In v1.0.0, our temporal module had only TemporalAvgPool. TemporalAvgPool leads to the loss of high-frequency information in the video, such as details and edges. To address this issue, we improved this module in v1.1.0. As shown in the figure below, we introduced convolution and added learnable weights, allowing different branches to decouple different features. When we omit CausalConv3D, the video is reconstructed very blurry. Similarly, when we omit TemporalAvgPool, the video becomes very sharp.

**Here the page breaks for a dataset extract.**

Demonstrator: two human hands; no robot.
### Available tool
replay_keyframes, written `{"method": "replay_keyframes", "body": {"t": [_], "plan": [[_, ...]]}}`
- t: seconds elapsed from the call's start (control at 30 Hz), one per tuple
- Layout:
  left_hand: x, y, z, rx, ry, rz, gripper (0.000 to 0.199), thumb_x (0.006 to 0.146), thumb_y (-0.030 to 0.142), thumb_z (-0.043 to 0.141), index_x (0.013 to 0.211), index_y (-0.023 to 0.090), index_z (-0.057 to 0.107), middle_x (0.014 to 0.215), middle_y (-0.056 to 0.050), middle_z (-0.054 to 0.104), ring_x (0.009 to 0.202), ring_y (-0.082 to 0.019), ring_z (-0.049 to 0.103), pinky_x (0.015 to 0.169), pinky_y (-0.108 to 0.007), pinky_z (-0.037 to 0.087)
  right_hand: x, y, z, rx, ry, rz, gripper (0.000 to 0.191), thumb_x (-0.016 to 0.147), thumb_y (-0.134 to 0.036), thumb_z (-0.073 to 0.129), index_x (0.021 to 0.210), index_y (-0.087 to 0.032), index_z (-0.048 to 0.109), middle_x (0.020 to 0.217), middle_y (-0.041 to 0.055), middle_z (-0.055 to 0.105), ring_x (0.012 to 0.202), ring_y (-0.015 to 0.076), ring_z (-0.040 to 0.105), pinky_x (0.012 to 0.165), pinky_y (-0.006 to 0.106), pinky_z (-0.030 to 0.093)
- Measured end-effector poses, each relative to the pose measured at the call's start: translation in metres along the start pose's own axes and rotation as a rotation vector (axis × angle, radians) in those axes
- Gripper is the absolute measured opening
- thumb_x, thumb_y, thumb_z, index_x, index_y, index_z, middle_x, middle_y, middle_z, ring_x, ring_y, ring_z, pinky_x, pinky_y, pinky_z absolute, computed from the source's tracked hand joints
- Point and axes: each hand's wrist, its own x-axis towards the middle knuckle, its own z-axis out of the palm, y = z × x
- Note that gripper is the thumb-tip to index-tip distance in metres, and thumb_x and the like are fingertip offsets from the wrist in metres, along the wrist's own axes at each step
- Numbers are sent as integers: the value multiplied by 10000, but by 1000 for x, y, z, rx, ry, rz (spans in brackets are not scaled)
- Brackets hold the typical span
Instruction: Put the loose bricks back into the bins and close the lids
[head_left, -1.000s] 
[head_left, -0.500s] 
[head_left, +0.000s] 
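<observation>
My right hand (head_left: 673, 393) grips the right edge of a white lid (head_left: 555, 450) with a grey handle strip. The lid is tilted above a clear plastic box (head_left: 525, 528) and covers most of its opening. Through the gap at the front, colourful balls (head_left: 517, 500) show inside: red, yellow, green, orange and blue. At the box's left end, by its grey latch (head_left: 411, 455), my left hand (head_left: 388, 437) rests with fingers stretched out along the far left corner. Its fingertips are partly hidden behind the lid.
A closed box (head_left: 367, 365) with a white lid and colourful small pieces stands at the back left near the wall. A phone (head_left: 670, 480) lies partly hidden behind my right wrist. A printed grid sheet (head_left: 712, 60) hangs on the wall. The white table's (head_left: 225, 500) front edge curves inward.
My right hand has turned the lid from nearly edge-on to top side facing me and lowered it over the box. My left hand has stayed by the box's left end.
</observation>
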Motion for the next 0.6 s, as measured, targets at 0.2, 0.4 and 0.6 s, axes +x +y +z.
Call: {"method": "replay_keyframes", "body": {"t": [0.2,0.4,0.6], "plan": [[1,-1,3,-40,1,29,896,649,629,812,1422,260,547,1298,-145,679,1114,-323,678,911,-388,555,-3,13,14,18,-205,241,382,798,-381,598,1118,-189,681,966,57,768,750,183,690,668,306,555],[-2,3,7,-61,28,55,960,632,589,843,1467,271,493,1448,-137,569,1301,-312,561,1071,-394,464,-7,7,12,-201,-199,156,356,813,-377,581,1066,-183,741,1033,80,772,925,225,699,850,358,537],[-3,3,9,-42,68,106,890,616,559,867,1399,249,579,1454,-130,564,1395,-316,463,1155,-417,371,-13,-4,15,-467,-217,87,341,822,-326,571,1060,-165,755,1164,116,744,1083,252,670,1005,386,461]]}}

|  | SSIM↑ | LPIPS↓ | PSNR↑ |
|---|---|---|---|
| Base | 0.850 |  0.091 |  28.047 |
| + Frames | 0.868 |  0.070 |  28.829 | 
| + Reset mixed factor | 0.873 |  0.070 |  29.140 | 





#### Training Details

Similar to v1.0.0, we initialized from the Latent Diffusion's VAE and used tail initialization. For CausalVideoVAE, we trained for 100k steps in the first stage with a video shape of 9×256×256. Subsequently, we increased the frame count from 9 to 25 and found that this significantly improved the model's performance. It is important to clarify that we enabled the mixed factor during both the first and second stages, with a value of a (sigmoid(mixed factor)) reaching 0.88 at the end of training, indicating the model's tendency to retain low-frequency information. In the third stage, we reinitialized the mixed factor to 0.5 (sigmoid(0.5) = 0.6225), which further enhanced the model's capabilities.

#### Loss Function

We found that using GAN loss helps retain high-frequency information and alleviates grid artifacts. Additionally, we observed that switching from 2D GAN to 3D GAN provides further improvements.

| GAN Loss/Step | SSIM↑ | LPIPS↓ | PSNR↑ |
|---|---|---|---|
| 2D/80k | 0.879 |  0.068 |  29.480 |
| 3D/80k | 0.882 |  0.067 |  29.890 | 

#### Inference Tricks
Therefore, we introduced a method called **temporal rollback tiled convolution**, a tiling approach specifically designed for CausalVideoVAE. Specifically, all windows except the first one discard the first frame because the first frame in a window is treated as an image, while the remaining frames should be treated as video frames.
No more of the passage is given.